After convening at Guericio’s Caribou Ranch to record, the band struck a compromise to incorporate more radio friendly material in with the jazz material. The result was their first double album since their third long player.
The album was sequenced with the most of the jazz tracks up front which puzzled many fans and made the suits at Columbia Records most unhappy. The effect was like cueing up a record by a totally different band than the one who just recently gave fans hit singles like “Feeling Stronger Every Day” and “Just You ‘N Me,” however the strength of the material did establish Chicago as a credible jazz act.

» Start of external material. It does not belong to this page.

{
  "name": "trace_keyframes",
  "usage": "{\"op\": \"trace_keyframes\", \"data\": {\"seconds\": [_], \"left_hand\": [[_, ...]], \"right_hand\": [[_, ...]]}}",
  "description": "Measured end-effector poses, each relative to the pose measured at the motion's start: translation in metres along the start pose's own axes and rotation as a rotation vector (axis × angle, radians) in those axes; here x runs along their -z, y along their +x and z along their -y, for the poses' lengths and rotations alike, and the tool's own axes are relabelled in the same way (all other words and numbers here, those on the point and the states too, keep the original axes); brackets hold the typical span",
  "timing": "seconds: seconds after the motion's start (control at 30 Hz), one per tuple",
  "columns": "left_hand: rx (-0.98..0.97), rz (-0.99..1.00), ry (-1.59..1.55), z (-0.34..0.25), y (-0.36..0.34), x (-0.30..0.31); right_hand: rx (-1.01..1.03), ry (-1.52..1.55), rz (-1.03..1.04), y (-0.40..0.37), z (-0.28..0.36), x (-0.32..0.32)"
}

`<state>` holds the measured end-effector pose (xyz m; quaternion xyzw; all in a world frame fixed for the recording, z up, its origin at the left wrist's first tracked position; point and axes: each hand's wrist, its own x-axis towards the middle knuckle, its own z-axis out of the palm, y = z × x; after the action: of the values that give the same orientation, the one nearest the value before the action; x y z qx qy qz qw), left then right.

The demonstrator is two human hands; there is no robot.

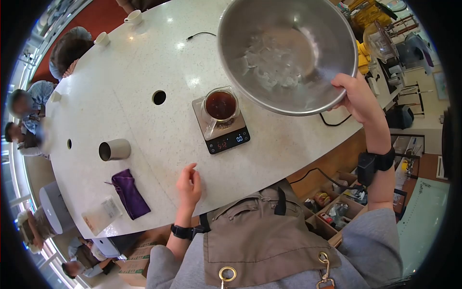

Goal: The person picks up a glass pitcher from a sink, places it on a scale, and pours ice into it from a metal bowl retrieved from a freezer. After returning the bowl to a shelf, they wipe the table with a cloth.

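Note:
My right hand (355,96) grips the rim of a large steel bowl (332,58) with ice (274,72) in it, at the upper right of the table. My left hand (189,185) is near the table's front edge, fingers loosely curled and partly apart, holding nothing. Between the hands, a digital scale (226,141) bears a glass server (211,127) of dark brown liquid (220,105). A metal cup (115,150) lies to the left, above a purple cloth pouch (130,194). Beside the pouch is a clear plastic packet (102,215).
White cups (133,18) stand along the far edge of the white table (144,62). The table has two round holes (159,98). People (72,50) are beyond its left side. A black cable (334,124) lies near the bowl. Compartmented boxes (337,216) are below the front edge.

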<state>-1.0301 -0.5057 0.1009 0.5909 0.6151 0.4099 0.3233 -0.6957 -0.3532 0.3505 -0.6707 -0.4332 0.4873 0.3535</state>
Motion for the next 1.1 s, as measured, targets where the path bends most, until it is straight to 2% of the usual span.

The group’s new material was fairly typical of the jazz-rock direction Chicago’s label-mates Santana and Weather Report set out on, and especially highlighted the instrumental chops of the band, especially on today’s Song Of The Day, “Aire” which features tasty fluid guitar soloing by Terry Kath. By now the band was also augmented by Laudir DeOliveira on percussion and David J. Wolinski on ARP synthesizer, whose contributions were particularly felt throughout the jazz material.
It wasn’t that Chicago’s jazz leanings were too far out, but the first half of Chicago VII confounded fans’ expectations, especially on tracks like the ten minute “Devil’s Suite” that was perhaps their most experimental recording since “Free Form Guitar” on their debut album.
Jazzier material aside, Chicago VII had plenty of commercial radio-ready tracks throughout its second half including James Pankow’ #9 chart hit “(I’ve Been) Searching So Long,” Lee Loughnane’s “Call On Me” (a #6 hit), and Peter Cetera’s “Wishing You Were Here,” (#11) which was notable for the inclusion of Dennis Wilson, Carl Wilson and Al Jardine of The Beach Boys on background vocals. Guericio was also The Beach Boys manager, leading to the two bands co-headlining numerous future tours together.
Other highlights on this album include Terry Kath’s “Byblos,” which was named after a club in Osaka, Japan where the band had played, James Pankow’s “Mongonucleosis” which was Chicago’s tribute to Latin musician Mongo Santamaria, Robert Lamm’s distorted rocker “Life Saver,” and Kath’s ballad “Song of the Evergreens.”
On the poppier side, Peter Cetera contributed “Happy Man,” that pointed towards the middle of the road direction he would take Chicago in the future. (The song was later be covered by Tony Orlando & Dawn.) Robert Lamm contributed several strong songs including “Skinny Boy” which was originally slotted to be the title track to his first solo album that he was recording at the same time as Chicago VII.
Despite its jazz leanings, Chicago VII topped the album charts upon its release in 1974, giving fans the best of both sides of Chicago, but after this album, it was artistically downhill from here for the group.